Among stocks that kept the Dow Jones Industrial Average in positive
territory, Johnson &
Johnson <JNJ.N> rallied 4.5% after its $8.9 billion offer to
settle talc-related lawsuits gained the support of thousands of
claimants, easing an overhang on its plans to list
consumer health unit Kenvue. Artificial
intelligence C3.ai Inc (AI.N) tumbled more
than 15%, sliding for a second day after a short seller alleged accounting issues. The AI company
denied the allegations in an emailed response to Reuters. FedEx Corp (FDX.N) rose 1.5% as the freight
bellwether firm said it will fold its operating divisions into one
organization as it steps up efforts to cut costs and increase efficiency.

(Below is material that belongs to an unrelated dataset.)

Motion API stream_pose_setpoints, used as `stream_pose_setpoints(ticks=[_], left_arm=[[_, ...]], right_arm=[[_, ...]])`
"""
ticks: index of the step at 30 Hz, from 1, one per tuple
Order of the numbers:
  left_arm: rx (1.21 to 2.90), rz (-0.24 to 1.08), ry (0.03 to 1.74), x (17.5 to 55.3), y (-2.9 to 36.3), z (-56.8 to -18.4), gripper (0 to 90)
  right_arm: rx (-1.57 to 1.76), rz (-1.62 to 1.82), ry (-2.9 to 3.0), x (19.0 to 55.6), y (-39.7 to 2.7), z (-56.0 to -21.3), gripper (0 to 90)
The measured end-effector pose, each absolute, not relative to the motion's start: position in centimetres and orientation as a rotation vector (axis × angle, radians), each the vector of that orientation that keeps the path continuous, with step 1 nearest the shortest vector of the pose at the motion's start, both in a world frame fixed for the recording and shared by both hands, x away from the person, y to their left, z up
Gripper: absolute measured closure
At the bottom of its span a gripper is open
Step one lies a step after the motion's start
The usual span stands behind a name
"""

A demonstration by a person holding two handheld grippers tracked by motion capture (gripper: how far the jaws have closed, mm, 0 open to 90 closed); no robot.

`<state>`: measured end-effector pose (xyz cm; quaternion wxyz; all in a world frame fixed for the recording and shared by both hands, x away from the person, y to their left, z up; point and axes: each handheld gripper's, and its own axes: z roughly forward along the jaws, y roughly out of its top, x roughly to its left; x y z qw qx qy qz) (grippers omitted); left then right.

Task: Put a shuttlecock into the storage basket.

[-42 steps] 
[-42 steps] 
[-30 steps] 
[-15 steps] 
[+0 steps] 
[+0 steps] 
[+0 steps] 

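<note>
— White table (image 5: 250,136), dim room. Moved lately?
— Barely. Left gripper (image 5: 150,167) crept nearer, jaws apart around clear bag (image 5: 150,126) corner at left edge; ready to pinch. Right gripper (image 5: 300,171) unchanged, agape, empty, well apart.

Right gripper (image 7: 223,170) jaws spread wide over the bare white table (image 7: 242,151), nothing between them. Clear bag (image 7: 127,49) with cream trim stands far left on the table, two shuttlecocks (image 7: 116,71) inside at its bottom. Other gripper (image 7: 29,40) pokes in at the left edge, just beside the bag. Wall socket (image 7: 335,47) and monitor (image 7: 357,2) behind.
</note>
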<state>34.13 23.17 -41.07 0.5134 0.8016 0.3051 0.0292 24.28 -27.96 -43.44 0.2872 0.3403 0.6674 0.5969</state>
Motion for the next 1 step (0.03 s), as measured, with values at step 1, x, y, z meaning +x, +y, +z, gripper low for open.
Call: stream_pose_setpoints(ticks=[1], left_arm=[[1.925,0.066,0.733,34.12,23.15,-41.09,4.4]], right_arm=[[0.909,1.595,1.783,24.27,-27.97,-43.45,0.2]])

Big banks including JPMorgan
Chase & Co (JPM.N) and
Citigroup (C.N) will be among companies kicking off March-quarter
reporting season next week, with investors eager for updates on the
health of the financial industry. Analysts
on average expect aggregate S&P 500 company earnings for the first quarter to have fallen 5%
year-over-year, according to Refinitiv I/B/E/S.
Declining stocks
outnumbered rising ones within the S&P 500 (.AD.SPX) by a 1.2-to-one ratio. The S&P 500 posted 11 new highs and two
new lows; the Nasdaq recorded 39 new highs and 269 new lows.
Volume on U.S. exchanges was relatively light, with 10.1
billion shares traded, compared to an average of 12.7
billion shares over the previous 20 sessions.